* **About this exercise**
Search the data for the word "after" and copy out every line that has it.

Saved data entries:
☆ ☆ ☆ ☆ ☆ ☆ ☆

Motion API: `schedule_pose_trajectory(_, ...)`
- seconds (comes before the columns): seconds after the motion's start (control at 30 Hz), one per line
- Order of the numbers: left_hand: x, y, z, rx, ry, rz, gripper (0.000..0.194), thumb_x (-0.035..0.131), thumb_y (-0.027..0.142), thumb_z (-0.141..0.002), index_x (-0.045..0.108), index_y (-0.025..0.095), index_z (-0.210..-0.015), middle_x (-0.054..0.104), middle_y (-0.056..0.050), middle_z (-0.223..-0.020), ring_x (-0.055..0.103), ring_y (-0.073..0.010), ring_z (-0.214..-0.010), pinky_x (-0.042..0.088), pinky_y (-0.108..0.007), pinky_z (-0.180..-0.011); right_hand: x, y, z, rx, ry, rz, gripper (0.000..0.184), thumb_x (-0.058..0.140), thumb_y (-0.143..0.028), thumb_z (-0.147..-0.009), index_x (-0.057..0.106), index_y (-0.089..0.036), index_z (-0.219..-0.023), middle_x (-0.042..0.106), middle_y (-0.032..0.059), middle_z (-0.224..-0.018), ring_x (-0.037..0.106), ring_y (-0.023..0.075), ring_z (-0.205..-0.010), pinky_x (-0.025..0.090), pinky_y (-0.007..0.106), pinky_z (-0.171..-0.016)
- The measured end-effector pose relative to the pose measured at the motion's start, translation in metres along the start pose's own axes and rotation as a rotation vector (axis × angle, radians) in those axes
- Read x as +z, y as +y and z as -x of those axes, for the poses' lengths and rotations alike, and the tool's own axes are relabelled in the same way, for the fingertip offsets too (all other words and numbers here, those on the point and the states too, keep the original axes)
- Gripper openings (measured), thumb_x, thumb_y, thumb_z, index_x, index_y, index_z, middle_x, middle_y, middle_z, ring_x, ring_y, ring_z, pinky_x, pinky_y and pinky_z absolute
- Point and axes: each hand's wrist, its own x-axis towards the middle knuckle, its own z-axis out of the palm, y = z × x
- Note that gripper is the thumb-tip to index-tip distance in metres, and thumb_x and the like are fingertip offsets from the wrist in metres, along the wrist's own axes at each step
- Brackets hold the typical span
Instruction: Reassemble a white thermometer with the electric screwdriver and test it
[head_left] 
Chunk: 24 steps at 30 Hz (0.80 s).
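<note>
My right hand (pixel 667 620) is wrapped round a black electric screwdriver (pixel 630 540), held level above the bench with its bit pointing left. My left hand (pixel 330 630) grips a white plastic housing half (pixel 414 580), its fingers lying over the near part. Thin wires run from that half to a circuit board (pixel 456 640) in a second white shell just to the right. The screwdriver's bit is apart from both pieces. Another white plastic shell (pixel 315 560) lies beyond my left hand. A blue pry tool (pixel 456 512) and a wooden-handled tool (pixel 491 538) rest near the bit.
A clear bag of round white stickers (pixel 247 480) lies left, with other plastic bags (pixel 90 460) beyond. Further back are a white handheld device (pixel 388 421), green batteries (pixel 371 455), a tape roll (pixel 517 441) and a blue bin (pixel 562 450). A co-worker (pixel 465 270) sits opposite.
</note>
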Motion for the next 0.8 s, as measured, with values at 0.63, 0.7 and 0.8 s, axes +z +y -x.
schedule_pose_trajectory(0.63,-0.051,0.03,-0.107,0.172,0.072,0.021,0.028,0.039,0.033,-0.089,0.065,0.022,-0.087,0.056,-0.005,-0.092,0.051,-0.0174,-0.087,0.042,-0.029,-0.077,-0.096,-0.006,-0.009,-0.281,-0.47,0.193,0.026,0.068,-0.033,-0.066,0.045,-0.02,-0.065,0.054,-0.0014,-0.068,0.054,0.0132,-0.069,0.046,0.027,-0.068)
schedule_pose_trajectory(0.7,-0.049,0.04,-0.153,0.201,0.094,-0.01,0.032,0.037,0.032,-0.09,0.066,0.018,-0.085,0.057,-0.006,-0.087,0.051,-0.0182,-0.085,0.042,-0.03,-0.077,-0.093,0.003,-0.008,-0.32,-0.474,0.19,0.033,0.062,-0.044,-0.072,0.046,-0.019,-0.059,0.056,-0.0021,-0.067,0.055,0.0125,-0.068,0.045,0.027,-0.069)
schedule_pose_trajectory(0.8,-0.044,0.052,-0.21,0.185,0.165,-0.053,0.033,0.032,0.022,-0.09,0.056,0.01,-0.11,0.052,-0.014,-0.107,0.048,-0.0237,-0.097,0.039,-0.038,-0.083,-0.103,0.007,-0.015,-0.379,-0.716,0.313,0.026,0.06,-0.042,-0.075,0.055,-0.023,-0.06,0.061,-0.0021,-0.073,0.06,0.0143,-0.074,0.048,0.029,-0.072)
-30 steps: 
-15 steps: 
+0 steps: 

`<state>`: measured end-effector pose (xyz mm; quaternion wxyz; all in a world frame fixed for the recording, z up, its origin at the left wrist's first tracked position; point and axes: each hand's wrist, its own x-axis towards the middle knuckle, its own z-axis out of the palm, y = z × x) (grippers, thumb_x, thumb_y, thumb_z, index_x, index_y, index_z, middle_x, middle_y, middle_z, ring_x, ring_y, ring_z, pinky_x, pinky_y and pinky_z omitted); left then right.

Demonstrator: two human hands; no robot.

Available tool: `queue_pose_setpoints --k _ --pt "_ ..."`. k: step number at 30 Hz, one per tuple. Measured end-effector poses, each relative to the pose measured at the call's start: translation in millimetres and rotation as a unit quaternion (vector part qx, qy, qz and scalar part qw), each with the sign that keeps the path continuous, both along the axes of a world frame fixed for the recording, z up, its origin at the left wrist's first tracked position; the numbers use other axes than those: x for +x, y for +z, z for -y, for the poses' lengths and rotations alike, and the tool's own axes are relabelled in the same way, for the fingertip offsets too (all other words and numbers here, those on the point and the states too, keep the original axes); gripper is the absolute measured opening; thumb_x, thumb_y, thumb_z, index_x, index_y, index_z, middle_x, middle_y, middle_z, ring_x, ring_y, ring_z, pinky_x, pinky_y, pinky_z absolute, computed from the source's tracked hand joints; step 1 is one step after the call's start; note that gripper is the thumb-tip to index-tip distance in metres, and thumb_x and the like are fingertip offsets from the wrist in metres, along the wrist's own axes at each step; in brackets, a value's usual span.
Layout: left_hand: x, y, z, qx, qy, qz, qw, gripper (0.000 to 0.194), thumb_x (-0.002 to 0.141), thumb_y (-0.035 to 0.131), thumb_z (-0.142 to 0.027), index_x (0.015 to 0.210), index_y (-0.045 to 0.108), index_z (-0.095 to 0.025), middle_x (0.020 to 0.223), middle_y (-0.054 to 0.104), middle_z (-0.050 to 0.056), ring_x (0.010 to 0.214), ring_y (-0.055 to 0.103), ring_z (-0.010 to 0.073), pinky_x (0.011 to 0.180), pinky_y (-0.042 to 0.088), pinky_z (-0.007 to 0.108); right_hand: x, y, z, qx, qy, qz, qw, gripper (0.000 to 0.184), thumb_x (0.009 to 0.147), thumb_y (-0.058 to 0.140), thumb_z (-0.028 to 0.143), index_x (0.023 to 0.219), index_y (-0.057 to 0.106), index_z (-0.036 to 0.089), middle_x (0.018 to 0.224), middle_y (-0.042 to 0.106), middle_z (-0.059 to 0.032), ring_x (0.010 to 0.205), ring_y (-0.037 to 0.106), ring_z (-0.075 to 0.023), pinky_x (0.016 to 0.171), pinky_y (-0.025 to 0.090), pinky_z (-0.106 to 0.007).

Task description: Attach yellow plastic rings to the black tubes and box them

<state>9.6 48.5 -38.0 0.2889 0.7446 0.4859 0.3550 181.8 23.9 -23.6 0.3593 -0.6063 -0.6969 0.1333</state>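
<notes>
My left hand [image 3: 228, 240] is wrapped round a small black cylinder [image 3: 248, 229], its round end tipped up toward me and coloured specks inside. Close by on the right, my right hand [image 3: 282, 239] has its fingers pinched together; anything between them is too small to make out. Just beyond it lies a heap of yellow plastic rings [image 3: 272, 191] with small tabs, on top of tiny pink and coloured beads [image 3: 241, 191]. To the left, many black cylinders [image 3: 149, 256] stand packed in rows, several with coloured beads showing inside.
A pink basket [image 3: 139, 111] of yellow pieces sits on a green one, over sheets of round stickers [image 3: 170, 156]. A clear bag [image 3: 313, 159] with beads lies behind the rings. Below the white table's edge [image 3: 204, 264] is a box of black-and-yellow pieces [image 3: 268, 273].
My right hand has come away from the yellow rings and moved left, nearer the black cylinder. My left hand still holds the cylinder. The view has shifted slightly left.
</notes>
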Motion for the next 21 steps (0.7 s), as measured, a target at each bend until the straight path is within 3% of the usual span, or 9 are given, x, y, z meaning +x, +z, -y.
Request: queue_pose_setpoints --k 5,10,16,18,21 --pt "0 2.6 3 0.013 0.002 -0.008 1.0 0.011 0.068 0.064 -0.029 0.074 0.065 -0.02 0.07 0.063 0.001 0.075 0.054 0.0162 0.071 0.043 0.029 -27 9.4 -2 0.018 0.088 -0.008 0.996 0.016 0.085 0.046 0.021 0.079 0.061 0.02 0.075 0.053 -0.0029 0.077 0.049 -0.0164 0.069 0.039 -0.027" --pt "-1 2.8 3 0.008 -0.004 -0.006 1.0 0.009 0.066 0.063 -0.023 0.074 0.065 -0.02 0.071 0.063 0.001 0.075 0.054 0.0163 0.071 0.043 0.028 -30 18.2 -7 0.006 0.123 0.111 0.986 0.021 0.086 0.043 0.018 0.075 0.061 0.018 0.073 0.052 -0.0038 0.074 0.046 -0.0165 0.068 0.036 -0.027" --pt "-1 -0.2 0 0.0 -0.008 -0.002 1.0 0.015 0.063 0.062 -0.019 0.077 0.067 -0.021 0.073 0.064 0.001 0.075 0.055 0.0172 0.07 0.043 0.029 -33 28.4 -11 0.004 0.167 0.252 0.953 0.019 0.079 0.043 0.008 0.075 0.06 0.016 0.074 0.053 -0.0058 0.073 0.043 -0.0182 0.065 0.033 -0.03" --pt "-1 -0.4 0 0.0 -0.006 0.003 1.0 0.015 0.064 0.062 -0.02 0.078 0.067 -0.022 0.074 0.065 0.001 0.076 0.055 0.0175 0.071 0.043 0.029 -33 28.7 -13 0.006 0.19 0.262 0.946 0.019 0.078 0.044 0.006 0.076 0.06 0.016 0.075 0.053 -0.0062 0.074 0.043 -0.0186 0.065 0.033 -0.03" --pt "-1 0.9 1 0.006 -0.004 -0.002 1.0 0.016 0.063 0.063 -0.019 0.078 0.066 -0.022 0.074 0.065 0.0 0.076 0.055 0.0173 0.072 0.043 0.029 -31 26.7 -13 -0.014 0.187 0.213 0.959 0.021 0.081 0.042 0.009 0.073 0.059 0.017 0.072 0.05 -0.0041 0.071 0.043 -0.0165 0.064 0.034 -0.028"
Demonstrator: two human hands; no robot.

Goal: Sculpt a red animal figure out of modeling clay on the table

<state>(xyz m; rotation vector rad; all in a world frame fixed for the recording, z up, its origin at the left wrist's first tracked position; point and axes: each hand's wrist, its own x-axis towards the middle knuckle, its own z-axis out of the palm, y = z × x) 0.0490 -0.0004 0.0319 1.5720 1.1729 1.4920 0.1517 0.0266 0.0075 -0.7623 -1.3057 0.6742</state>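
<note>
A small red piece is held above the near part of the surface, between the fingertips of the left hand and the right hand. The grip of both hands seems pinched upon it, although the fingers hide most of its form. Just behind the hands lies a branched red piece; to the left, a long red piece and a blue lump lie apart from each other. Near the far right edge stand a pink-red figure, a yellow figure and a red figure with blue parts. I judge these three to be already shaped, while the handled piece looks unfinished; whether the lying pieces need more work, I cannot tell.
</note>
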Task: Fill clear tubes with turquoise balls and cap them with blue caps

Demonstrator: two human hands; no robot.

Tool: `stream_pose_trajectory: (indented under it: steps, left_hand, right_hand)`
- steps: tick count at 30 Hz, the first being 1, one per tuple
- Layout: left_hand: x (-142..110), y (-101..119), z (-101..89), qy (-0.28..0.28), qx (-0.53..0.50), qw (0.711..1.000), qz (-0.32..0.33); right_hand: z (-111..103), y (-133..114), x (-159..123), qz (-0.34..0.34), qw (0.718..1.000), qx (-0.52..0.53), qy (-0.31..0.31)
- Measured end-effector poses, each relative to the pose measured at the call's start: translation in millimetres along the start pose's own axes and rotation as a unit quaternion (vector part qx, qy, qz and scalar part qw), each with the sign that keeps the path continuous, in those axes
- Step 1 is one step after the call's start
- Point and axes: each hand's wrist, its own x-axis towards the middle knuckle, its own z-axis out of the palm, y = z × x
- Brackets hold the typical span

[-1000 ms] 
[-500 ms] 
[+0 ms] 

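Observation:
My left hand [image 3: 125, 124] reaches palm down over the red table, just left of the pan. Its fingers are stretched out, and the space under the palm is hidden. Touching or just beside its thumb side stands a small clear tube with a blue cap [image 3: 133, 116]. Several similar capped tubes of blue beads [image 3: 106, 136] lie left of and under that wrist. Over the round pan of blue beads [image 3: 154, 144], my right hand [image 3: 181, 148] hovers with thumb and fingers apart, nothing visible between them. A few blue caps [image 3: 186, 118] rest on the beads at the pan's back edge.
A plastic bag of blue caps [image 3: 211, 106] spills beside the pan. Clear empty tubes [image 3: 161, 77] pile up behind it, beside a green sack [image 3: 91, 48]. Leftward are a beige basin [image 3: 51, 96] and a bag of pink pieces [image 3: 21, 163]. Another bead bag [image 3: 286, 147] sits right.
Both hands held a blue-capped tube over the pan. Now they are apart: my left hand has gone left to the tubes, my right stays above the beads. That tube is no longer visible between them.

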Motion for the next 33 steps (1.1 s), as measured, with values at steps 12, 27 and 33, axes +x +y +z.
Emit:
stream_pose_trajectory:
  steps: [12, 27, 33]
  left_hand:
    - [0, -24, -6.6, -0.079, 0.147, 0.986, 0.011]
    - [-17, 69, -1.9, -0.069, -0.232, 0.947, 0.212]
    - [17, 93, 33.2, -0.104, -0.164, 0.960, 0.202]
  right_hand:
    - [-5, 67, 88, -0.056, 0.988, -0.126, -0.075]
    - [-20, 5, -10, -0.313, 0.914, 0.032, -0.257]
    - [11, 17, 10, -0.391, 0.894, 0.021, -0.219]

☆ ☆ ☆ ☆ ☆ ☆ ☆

* **Answer section**
- seconds (comes before the columns): seconds after the motion's start (control at 30 Hz), one per line
Available tool: `queue_pose_setpoints --k _ --pt "_ ..."`. k: step number at 30 Hz, one per tuple. Measured end-effector poses, each relative to the pose measured at the call's start: translation in millimetres and rotation as a unit quaternion (vector part qx, qy, qz and scalar part qw), each with the sign that keeps the path continuous, both along the axes of a world frame fixed for the recording, z up, its origin at the left wrist's first tracked position; the numbers use other axes than those: x for +x, y for +z, z for -y, for the poses' lengths and rotations alike, and the tool's own axes are relabelled in the same way, for the fingertip offsets too (all other words and numbers here, those on the point and the states too, keep the original axes); gripper is the absolute measured opening; thumb_x, thumb_y, thumb_z, index_x, index_y, index_z, middle_x, middle_y, middle_z, ring_x, ring_y, ring_z, pinky_x, pinky_y, pinky_z absolute, computed from the source's tracked hand joints; step 1 is one step after the call's start; note that gripper is the thumb-tip to index-tip distance in metres, and thumb_x and the like are fingertip offsets from the wrist in metres, along the wrist's own axes at each step; in brackets, a value's usual span.
- Step 1 is one step after the call's start

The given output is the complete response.